*** Information provided ***
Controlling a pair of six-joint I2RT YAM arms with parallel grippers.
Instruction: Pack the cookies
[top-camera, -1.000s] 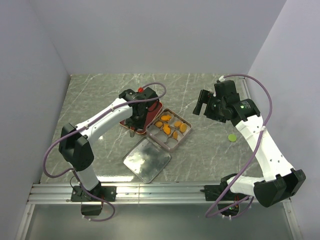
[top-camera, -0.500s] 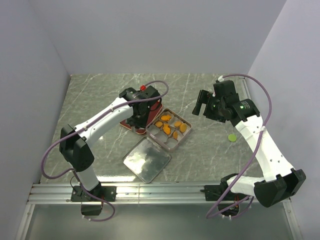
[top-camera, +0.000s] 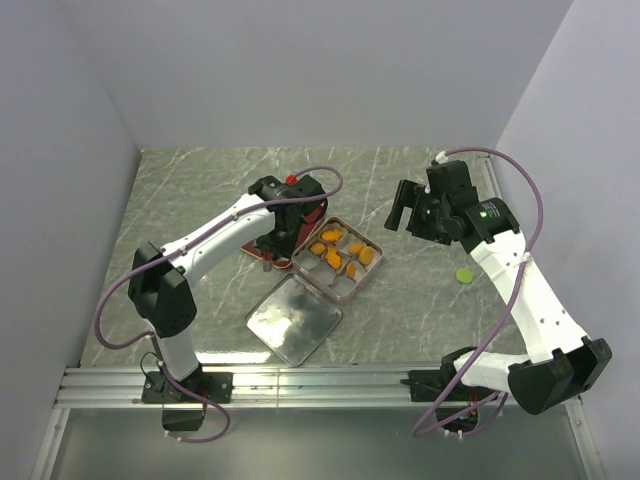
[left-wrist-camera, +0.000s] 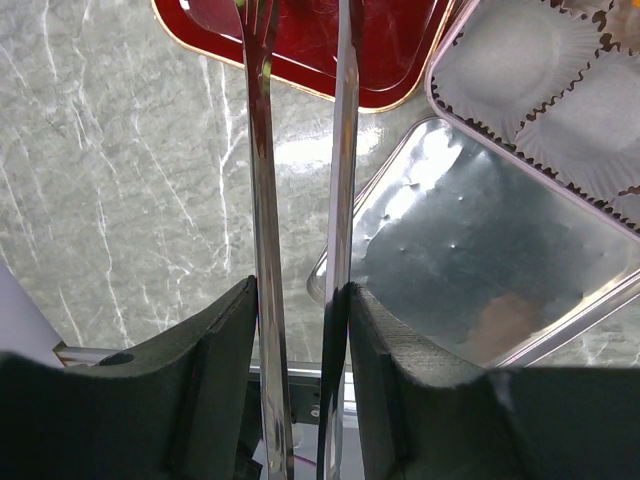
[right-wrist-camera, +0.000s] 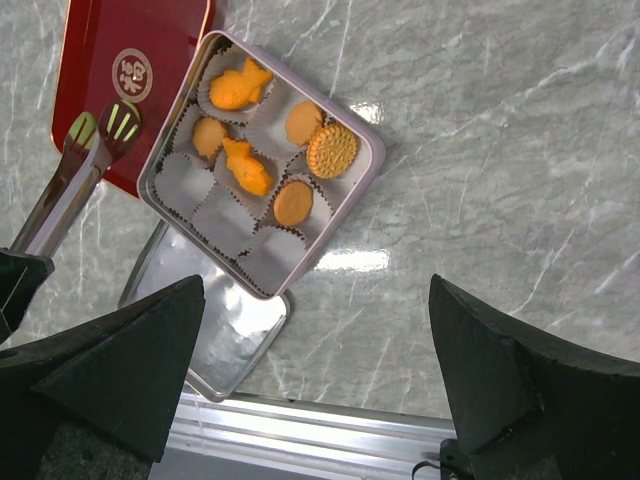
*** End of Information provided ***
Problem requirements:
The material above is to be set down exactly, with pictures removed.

Task solution:
Controlling a pair of six-joint I2RT YAM arms with parallel grippers.
Instruction: Pack the cookies
[top-camera, -1.000s] 
[top-camera, -0.500s] 
[top-camera, +0.000s] 
[left-wrist-camera, +0.000s] 
[right-wrist-camera, +0.000s] 

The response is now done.